WHAT YOU HAVE TO DO:
Your response should reproduce every line of the entries that contains the word "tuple".

DATA TO PROCESS:
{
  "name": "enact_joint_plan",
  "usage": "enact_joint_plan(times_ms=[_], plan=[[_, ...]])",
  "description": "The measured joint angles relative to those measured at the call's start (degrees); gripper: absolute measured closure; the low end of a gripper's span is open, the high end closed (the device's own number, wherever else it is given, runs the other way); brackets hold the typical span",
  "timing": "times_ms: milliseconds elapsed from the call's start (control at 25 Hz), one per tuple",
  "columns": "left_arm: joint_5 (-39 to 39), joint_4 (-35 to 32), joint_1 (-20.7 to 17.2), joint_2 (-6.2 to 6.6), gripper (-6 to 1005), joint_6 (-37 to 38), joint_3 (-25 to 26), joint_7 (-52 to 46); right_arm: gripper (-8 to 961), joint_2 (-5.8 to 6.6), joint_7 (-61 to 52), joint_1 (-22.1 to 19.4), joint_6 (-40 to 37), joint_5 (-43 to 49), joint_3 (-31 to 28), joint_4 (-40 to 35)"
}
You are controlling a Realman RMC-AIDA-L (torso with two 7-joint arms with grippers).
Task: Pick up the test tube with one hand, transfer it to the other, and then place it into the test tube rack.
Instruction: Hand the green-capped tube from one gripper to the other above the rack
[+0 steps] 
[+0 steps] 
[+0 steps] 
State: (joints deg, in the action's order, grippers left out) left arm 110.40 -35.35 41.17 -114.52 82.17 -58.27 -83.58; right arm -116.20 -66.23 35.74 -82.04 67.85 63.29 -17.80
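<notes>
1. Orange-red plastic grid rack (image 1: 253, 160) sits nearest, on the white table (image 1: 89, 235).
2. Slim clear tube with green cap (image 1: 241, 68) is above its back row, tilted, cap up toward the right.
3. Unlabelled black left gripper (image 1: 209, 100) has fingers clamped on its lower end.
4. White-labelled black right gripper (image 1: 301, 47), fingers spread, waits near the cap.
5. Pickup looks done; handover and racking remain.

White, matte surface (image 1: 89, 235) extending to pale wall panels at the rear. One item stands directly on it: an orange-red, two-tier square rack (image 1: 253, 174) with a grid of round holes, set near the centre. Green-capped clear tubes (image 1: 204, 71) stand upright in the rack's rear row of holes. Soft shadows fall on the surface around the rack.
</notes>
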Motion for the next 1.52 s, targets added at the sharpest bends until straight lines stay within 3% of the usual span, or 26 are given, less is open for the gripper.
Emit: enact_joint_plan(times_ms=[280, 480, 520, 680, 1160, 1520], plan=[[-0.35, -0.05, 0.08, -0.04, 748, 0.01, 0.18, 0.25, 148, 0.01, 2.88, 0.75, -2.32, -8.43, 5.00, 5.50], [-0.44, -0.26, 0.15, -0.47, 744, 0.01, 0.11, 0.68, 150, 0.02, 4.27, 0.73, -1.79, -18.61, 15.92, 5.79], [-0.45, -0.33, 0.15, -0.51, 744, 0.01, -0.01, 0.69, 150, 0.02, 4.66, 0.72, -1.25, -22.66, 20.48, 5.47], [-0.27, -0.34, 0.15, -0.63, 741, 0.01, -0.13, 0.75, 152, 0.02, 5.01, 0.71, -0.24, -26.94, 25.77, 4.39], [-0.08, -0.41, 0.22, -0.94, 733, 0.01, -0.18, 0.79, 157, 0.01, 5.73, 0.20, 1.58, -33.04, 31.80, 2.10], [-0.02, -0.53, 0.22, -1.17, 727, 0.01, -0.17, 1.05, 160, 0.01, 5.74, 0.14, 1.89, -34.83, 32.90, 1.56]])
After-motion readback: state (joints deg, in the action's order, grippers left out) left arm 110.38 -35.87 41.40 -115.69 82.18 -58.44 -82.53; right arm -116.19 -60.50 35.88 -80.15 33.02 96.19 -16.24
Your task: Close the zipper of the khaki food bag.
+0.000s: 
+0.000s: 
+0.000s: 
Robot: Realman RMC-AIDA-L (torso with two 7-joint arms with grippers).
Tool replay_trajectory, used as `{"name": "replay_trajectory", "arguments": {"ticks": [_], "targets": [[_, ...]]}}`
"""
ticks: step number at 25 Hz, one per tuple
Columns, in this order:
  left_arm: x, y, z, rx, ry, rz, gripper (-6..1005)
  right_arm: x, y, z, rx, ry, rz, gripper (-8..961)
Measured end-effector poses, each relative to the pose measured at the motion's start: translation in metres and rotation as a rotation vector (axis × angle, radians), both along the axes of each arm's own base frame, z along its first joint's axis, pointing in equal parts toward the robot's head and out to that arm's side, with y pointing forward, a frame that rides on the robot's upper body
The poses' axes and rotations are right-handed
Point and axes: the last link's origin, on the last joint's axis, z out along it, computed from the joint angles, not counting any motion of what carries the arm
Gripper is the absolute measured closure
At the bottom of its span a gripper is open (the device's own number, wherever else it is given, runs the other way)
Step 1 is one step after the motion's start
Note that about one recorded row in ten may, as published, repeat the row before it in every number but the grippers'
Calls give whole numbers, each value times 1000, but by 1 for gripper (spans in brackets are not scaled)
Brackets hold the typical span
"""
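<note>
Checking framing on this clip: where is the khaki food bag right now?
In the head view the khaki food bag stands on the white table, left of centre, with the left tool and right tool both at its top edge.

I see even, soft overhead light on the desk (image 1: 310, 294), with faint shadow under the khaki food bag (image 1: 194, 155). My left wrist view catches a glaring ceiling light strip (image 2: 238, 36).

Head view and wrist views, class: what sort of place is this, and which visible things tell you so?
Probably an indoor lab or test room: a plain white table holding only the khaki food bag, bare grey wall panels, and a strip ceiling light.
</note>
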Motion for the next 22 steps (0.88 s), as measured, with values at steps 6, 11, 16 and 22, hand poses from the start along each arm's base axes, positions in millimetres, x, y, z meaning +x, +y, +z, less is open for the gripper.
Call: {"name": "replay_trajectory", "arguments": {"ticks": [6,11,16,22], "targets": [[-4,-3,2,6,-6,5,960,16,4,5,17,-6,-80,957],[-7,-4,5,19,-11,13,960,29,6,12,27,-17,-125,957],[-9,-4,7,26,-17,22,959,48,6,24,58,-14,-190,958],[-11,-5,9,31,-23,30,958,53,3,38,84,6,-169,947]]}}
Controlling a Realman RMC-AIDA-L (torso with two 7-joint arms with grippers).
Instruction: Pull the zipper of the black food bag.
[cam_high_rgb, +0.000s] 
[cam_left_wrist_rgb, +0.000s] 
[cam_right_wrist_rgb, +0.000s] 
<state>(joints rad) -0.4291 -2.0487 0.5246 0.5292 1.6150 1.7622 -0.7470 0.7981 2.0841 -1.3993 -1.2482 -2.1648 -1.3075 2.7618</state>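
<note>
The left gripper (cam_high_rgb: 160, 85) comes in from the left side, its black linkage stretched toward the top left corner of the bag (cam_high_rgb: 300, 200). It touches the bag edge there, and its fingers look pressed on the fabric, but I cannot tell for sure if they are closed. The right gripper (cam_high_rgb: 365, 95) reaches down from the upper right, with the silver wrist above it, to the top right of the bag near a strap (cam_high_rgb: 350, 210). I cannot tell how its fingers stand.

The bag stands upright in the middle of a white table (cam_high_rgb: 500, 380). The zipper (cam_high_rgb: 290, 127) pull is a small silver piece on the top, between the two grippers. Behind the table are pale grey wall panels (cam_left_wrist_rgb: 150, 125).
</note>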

WRITTEN RESPONSE:
  "timing": "times_ms: milliseconds elapsed from the call's start (control at 25 Hz), one per tuple",
ticks: step number at 25 Hz, one per tuple

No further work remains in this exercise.